● **REQUIRED WORK**: Only the lines from the start of the entries through the line with "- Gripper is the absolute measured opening" are wanted; please output them exactly.

----- DATASET ENTRIES

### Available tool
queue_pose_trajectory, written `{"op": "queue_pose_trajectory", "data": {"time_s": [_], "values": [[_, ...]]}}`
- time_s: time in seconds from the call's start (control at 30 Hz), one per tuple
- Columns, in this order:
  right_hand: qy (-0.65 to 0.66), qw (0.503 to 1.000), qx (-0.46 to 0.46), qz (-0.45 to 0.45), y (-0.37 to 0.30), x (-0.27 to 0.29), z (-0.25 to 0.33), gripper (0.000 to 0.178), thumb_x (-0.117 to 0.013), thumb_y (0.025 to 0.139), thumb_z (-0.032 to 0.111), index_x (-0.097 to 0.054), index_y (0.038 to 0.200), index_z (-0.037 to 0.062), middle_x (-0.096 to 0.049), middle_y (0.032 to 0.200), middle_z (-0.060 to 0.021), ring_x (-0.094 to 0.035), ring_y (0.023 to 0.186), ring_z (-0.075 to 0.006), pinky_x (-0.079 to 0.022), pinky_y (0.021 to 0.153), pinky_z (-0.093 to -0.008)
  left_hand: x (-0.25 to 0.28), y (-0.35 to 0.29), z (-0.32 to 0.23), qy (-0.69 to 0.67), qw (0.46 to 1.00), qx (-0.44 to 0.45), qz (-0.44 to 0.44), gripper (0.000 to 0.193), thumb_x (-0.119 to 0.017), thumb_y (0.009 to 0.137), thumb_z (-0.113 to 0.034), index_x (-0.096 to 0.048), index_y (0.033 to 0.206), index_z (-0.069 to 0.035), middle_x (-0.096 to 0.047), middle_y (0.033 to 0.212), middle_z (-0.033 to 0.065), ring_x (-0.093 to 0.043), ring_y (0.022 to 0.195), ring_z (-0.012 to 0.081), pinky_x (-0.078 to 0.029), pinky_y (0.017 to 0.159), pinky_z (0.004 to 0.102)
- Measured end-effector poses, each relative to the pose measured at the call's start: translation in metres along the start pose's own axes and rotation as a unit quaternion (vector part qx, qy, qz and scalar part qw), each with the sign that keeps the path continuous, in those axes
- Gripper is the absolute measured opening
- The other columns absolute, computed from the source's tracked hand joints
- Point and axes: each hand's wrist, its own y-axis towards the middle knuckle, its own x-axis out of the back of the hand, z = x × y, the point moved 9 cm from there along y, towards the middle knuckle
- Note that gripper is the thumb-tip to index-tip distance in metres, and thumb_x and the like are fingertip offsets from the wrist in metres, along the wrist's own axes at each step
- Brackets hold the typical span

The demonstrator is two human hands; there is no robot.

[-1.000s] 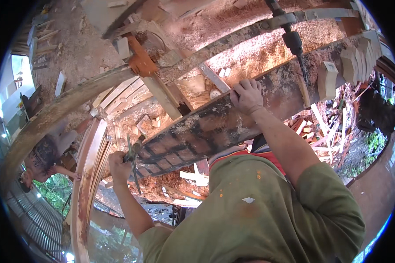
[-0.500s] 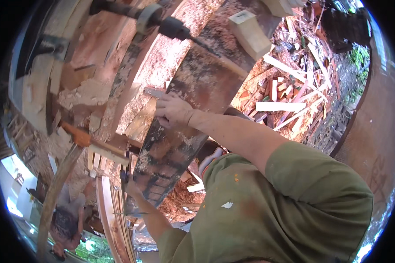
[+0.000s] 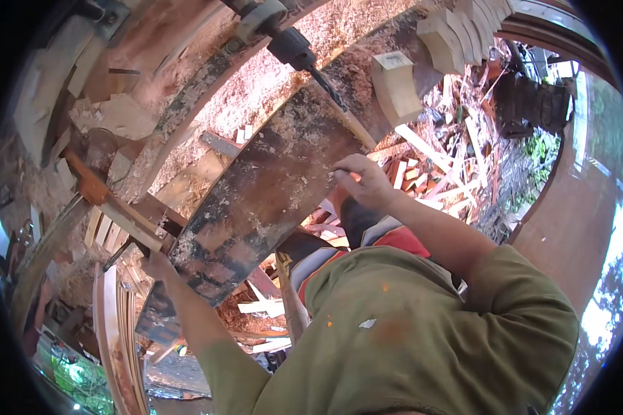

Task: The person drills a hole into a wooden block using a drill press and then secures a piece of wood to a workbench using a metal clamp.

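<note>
Curling loosely, about half closed, our right hand point(image 3: 368, 183) is hovering or resting just off centre toward 2 o'clock, at the near edge of a dark, dust-strewn board point(image 3: 270, 169); we are not able to tell whether the fingers are pressing it or pinching anything. Our left hand point(image 3: 159, 265) is reaching to 8 o'clock, bending over beside the same board, with a dark, slender tool part point(image 3: 120, 254) showing just beside its fingers; its palm is facing away, so we cannot tell how tightly it is closing or on what. Our board is stretching from 8 o'clock across the centre to 1 o'clock. At 12 o'clock a drill chuck point(image 3: 291, 48) is pointing its bit point(image 3: 330, 91) toward a tan stick point(image 3: 358, 131) lying on the board. Pale curved blocks point(image 3: 441, 45) are standing in a row at 1 o'clock, a single block point(image 3: 396, 90) sitting nearer us. Wood scraps point(image 3: 432, 180) are piling up toward 2 o'clock, and long planks point(image 3: 109, 325) are standing bunched at 8 o'clock, beyond our left hand.
</note>
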Motion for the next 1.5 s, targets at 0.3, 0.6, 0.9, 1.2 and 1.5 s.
{"op": "queue_pose_trajectory", "data": {"time_s": [0.3, 0.6, 0.9, 1.2, 1.5], "values": [[-0.3, 0.894, 0.146, 0.298, 0.192, -0.176, 0.152, 0.031, -0.048, 0.094, 0.025, -0.073, 0.094, 0.0061, -0.072, 0.099, -0.0166, -0.069, 0.092, -0.0364, -0.053, 0.083, -0.0476, -0.001, -0.006, -0.01, -0.017, 0.997, 0.013, 0.07, 0.07, -0.066, 0.082, -0.057, -0.066, 0.105, 0.009, -0.069, 0.101, 0.0274, -0.066, 0.095, 0.0437, -0.049, 0.084, 0.0527], [-0.351, 0.826, -0.019, 0.44, 0.191, -0.224, 0.034, 0.041, -0.049, 0.087, 0.023, -0.069, 0.122, 0.0097, -0.068, 0.121, -0.015, -0.064, 0.114, -0.0289, -0.047, 0.096, -0.0475, 0.006, -0.019, -0.013, 0.006, 0.996, 0.034, 0.086, 0.086, -0.073, 0.069, -0.068, -0.066, 0.107, 0.009, -0.068, 0.107, 0.0254, -0.066, 0.1, 0.0396, -0.047, 0.092, 0.0473], [-0.106, 0.972, 0.106, 0.18, 0.152, -0.127, 0.16, 0.038, -0.056, 0.095, 0.037, -0.072, 0.107, 0.0055, -0.072, 0.107, -0.0173, -0.068, 0.102, -0.0318, -0.053, 0.09, -0.0415, 0.006, -0.028, -0.027, -0.04, 0.99, 0.044, 0.125, 0.072, -0.074, 0.076, -0.055, -0.065, 0.111, 0.008, -0.067, 0.108, 0.0223, -0.065, 0.096, 0.0369, -0.048, 0.086, 0.0463], [-0.299, 0.897, 0.006, -0.326, 0.047, 0.156, 0.029, 0.061, -0.074, 0.079, 0.025, -0.053, 0.131, 0.0002, -0.056, 0.126, -0.0204, -0.049, 0.121, -0.0387, -0.038, 0.105, -0.0457, 0.001, -0.025, -0.03, -0.023, 0.983, 0.064, 0.173, 0.071, -0.072, 0.079, -0.053, -0.064, 0.117, 0.007, -0.067, 0.115, 0.0244, -0.064, 0.108, 0.0387, -0.048, 0.091, 0.0456], [-0.189, 0.927, 0.082, -0.312, 0.06, 0.083, 0.077, 0.053, -0.067, 0.087, 0.012, -0.047, 0.133, -0.0047, -0.053, 0.126, -0.0229, -0.049, 0.121, -0.0365, -0.037, 0.105, -0.0445, 0.019, -0.039, -0.048, -0.006, 0.991, 0.019, 0.134, 0.059, -0.068, 0.077, -0.049, -0.067, 0.102, 0.004, -0.069, 0.108, 0.025, -0.065, 0.106, 0.0412, -0.048, 0.093, 0.0485]]}}
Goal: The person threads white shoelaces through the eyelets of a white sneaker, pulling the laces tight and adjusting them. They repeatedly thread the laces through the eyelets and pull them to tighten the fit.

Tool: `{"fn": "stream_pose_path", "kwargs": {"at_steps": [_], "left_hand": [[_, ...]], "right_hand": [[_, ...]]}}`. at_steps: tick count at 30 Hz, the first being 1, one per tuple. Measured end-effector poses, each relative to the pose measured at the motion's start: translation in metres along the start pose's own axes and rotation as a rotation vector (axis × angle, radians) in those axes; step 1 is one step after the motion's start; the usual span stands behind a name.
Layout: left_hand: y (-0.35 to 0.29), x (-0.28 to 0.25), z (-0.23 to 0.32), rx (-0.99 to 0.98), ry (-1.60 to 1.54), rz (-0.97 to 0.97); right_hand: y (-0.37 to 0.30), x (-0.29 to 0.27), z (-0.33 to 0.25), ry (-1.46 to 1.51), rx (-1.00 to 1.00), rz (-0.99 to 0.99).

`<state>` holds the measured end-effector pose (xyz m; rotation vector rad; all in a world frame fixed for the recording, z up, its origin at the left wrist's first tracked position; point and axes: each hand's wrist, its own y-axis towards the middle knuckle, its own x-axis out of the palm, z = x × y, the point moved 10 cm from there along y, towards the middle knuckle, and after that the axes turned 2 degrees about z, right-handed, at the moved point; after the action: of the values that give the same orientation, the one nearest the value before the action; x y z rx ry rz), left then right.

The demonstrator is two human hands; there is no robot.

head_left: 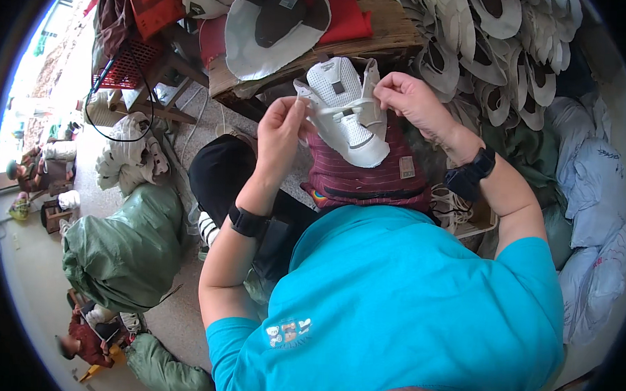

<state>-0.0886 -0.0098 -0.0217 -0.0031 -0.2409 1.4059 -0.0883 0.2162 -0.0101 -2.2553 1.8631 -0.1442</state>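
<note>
Smooth white synthetic leather with a perforated mesh-like panel on the shoe upper [343, 110], faintly glossy. Ribbed dark-red striped cloth on the cushion [369, 173] beneath. Rough, weathered wood on the bench [381, 32]. Matt turquoise cotton-like shirt [406, 302]. Crinkled green plastic-weave sack [128, 248]. Matt black wristbands [246, 221].

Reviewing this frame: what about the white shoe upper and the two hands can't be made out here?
- Head view: the left hand covers the near edge of the white shoe upper; its fingertip grip is hidden.
- The right hand hides the upper's right edge; any thread or tool there is too small to tell.
- The maroon cushion hides the person's lap.
</note>
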Motion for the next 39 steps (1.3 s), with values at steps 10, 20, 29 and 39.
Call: {"fn": "stream_pose_path", "kwargs": {"at_steps": [10, 20, 29, 39], "left_hand": [[-0.019, 0.020, -0.011, -0.146, 0.071, -0.091], [-0.009, 0.013, -0.014, -0.167, 0.185, -0.019], [-0.005, 0.045, 0.052, 0.286, 1.197, -0.172], [0.000, 0.062, 0.087, 0.701, 1.245, -0.484]], "right_hand": [[0.013, 0.011, 0.015, -0.120, 0.156, -0.151], [0.006, 0.055, -0.065, -1.313, -0.508, -0.152], [-0.002, 0.072, -0.084, -1.498, -0.701, -0.380], [0.020, 0.061, -0.080, -1.203, -0.527, -0.612]]}}
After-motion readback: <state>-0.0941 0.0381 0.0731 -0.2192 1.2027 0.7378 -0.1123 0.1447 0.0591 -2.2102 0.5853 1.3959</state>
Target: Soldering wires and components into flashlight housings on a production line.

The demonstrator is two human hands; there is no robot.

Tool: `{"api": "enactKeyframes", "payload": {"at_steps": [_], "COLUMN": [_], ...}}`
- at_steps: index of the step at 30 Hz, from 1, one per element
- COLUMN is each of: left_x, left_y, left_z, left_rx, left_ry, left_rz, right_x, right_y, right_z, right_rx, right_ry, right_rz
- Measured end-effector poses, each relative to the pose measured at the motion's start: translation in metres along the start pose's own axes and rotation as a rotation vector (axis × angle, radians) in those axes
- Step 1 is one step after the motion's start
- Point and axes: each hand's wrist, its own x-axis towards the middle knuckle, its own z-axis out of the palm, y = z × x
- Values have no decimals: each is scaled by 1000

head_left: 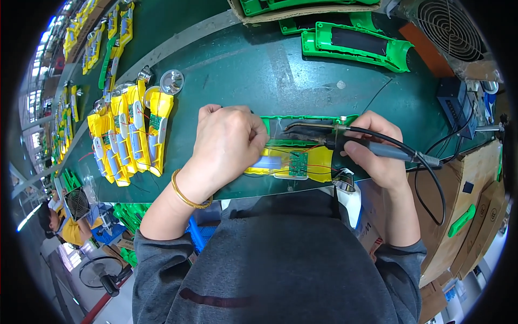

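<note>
My right hand (377,148) grips a soldering iron (387,150) with a grey handle, a black cable and a thin bent metal tube along its front. Its front end lies over a green plastic housing half (307,117) on the bench. My left hand (229,137) is closed at the left end of that housing, fingers curled; whatever they pinch is hidden. Just nearer to me, a yellow plastic lamp frame (320,163) carries a blue cylindrical battery (268,162) and a green circuit board (298,164). A shiny reflector (343,181) sits at its right end, by the bench edge.
Several wired yellow frames (129,135) lie to the left, beside loose reflectors (172,82). Green housings (356,46) are stacked at the back, near a cardboard box (307,13). A fan (452,27) and a dark blue power unit (455,108) stand right. Cartons (453,205) sit below.
</note>
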Motion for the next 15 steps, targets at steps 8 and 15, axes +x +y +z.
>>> {"api": "enactKeyframes", "payload": {"at_steps": [8,15], "left_x": [2,2], "left_y": [4,6], "left_z": [3,3], "left_rx": [-3,19], "left_ry": [21,19], "left_rz": [-29,-35], "right_x": [5,7], "right_y": [1,-2], "right_z": [4,9], "right_rx": [8,-28], "right_ry": [-17,-60], "right_rz": [2,-9]}}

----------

● **RESPONSE TO THE EXERCISE**:
### Available tool
queue_pose_trajectory, written `{"op": "queue_pose_trajectory", "data": {"time_s": [_], "values": [[_, ...]]}}`
- time_s: time in seconds from the call's start (control at 30 Hz), one per tuple
- Columns, in this order:
  right_hand: qy (-0.65 to 0.66), qw (0.503 to 1.000), qx (-0.46 to 0.46), qz (-0.45 to 0.45), y (-0.37 to 0.30), x (-0.27 to 0.29), z (-0.25 to 0.33), gripper (0.000 to 0.178), thumb_x (-0.117 to 0.013), thumb_y (0.025 to 0.139), thumb_z (-0.032 to 0.111), index_x (-0.097 to 0.054), index_y (0.038 to 0.200), index_z (-0.037 to 0.062), middle_x (-0.096 to 0.049), middle_y (0.032 to 0.200), middle_z (-0.060 to 0.021), ring_x (-0.094 to 0.035), ring_y (0.023 to 0.186), ring_z (-0.075 to 0.006), pinky_x (-0.079 to 0.022), pinky_y (0.021 to 0.153), pinky_z (-0.093 to -0.008)
  left_hand: x (-0.25 to 0.28), y (-0.35 to 0.29), z (-0.32 to 0.23), qy (-0.69 to 0.67), qw (0.46 to 1.00), qx (-0.44 to 0.45), qz (-0.44 to 0.44), gripper (0.000 to 0.193), thumb_x (-0.119 to 0.017), thumb_y (0.009 to 0.137), thumb_z (-0.113 to 0.034), index_x (-0.096 to 0.048), index_y (0.033 to 0.206), index_z (-0.069 to 0.035), middle_x (-0.096 to 0.047), middle_y (0.033 to 0.212), middle_z (-0.033 to 0.065), ring_x (-0.093 to 0.043), ring_y (0.022 to 0.195), ring_z (-0.012 to 0.081), pinky_x (-0.078 to 0.029), pinky_y (0.017 to 0.159), pinky_z (0.004 to 0.102)
- Measured end-effector poses, each relative to the pose measured at the call's start: translation in metres along the start pose's own axes and rotation as a unit quaternion (vector part qx, qy, qz and scalar part qw), each with the sign that keeps the path continuous, in those axes
- Gripper is the absolute measured opening

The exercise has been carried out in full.